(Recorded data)
· · · · · · ·

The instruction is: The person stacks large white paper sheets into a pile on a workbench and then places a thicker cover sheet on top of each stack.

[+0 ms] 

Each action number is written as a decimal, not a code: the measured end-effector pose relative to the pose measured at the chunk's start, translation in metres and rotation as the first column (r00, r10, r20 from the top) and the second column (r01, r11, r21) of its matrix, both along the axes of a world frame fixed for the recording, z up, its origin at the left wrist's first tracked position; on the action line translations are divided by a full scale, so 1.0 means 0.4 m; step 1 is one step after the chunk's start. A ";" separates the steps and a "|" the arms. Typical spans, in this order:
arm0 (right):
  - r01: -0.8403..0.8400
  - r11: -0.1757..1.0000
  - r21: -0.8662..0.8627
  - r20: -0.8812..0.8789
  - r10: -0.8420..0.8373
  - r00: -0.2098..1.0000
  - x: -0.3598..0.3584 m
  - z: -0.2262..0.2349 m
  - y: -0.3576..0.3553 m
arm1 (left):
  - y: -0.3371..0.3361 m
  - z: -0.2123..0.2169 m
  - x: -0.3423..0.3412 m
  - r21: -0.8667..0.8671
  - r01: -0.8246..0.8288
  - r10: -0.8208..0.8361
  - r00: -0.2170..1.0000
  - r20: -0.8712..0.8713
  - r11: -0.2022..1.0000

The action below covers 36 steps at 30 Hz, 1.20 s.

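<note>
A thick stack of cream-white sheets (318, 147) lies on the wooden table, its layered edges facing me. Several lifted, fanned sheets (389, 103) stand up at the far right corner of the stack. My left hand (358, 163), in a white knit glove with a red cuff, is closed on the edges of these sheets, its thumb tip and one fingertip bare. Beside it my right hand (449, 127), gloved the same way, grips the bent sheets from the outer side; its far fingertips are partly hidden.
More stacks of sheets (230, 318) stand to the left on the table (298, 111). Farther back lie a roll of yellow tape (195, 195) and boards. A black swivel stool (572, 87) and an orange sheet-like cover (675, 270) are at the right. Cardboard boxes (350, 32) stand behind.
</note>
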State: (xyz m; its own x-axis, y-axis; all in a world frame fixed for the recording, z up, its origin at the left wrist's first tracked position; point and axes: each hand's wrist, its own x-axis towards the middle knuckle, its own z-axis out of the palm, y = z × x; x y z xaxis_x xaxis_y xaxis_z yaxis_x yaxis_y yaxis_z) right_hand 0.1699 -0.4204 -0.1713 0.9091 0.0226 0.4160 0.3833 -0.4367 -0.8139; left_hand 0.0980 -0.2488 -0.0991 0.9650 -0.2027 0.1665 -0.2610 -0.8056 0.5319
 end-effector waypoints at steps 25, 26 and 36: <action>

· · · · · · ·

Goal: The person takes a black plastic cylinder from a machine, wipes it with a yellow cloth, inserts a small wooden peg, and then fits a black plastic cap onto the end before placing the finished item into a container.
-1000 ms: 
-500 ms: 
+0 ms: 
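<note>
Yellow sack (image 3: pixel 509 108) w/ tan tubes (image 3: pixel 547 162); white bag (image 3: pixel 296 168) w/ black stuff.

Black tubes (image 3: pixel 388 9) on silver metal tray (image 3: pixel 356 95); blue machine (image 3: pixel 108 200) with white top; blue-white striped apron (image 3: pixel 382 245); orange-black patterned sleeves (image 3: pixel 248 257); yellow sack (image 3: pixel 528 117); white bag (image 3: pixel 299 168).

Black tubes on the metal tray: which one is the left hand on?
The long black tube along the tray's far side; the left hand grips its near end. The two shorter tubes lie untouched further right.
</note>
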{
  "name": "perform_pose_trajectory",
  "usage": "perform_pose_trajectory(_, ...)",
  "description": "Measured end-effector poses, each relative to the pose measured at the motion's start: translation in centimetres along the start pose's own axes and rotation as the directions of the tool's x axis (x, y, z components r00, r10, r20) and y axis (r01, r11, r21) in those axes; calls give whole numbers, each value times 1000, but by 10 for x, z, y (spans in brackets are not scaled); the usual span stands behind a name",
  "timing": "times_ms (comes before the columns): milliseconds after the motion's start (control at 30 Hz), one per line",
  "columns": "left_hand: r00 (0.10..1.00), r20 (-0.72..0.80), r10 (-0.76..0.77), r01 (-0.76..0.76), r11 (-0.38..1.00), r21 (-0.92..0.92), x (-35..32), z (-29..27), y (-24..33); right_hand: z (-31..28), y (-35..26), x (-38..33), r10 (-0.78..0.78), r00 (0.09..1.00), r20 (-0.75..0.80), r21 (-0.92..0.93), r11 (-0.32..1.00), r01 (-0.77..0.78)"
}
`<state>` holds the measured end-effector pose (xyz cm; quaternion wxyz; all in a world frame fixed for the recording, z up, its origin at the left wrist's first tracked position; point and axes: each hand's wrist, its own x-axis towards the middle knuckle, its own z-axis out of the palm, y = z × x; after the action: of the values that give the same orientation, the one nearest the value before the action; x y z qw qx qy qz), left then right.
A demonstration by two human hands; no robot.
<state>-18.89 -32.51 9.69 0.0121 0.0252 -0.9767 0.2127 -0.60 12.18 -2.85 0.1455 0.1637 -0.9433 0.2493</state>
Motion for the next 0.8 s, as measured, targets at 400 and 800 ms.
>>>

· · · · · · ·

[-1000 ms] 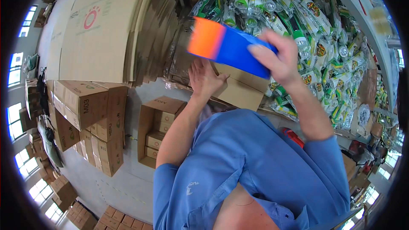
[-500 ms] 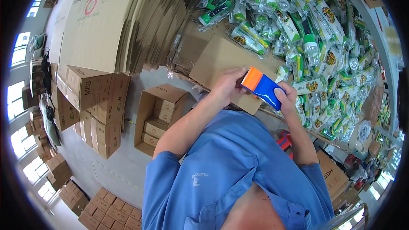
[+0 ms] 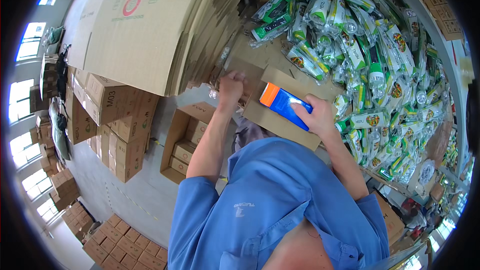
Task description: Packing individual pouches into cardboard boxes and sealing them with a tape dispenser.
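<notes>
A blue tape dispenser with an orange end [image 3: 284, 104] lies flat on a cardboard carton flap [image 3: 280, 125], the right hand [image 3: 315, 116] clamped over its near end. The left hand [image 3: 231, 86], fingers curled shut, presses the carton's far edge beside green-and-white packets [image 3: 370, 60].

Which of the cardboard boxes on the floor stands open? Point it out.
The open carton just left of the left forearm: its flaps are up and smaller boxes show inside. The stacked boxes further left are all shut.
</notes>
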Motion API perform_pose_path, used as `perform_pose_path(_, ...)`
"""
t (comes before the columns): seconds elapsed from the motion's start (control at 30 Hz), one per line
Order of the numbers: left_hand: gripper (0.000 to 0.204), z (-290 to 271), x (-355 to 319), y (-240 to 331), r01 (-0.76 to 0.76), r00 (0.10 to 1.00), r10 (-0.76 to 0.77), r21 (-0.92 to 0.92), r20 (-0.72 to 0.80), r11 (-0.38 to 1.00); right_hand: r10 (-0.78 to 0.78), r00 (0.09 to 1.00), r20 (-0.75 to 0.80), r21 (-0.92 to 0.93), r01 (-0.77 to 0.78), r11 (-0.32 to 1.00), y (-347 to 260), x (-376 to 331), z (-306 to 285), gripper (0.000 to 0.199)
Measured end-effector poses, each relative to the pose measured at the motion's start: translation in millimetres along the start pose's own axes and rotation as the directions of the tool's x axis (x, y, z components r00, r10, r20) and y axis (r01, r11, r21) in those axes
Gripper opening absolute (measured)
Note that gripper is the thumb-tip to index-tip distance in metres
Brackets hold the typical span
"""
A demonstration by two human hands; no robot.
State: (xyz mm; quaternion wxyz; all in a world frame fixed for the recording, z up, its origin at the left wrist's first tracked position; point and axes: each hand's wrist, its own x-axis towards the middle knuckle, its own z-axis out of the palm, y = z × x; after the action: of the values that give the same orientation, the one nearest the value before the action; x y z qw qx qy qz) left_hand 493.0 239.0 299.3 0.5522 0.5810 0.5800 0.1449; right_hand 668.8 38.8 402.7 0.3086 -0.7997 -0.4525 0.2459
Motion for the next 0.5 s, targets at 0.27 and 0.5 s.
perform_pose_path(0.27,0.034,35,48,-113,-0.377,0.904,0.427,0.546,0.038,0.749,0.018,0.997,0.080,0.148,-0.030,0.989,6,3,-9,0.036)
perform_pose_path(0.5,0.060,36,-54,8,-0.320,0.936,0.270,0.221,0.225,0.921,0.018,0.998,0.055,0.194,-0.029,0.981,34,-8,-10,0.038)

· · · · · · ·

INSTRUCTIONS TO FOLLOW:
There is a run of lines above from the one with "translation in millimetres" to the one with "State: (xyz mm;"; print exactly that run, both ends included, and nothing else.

EXERCISE ANSWER:
Measured end-effector poses, each relative to the pose measured at the motion's start: translation in millimetres along the start pose's own axes and rotation as the directions of the tool's x axis (x, y, z components r00, r10, r20) and y axis (r01, r11, r21) in those axes
Gripper opening absolute (measured)
Note that gripper is the thumb-tip to index-tip distance in metres
Brackets hold the typical span
"""
A demonstration by two human hands; no robot.
State: (xyz mm; quaternion wxyz; all in a world frame fixed for the recording, z up, its origin at the left wrist's first tracked position; point and axes: each hand's wrist, its own x-axis towards the middle knuckle, its own z-axis out of the palm, y = z × x; after the action: of the values that give the same orientation, the one nearest the value before the action; x y z qw qx qy qz) left_hand 493.0 239.0 299.3 0.5522 0.5810 0.5800 0.1449; right_hand 668.8 38.8 402.7 0.3086 -0.7997 -0.4525 0.2459

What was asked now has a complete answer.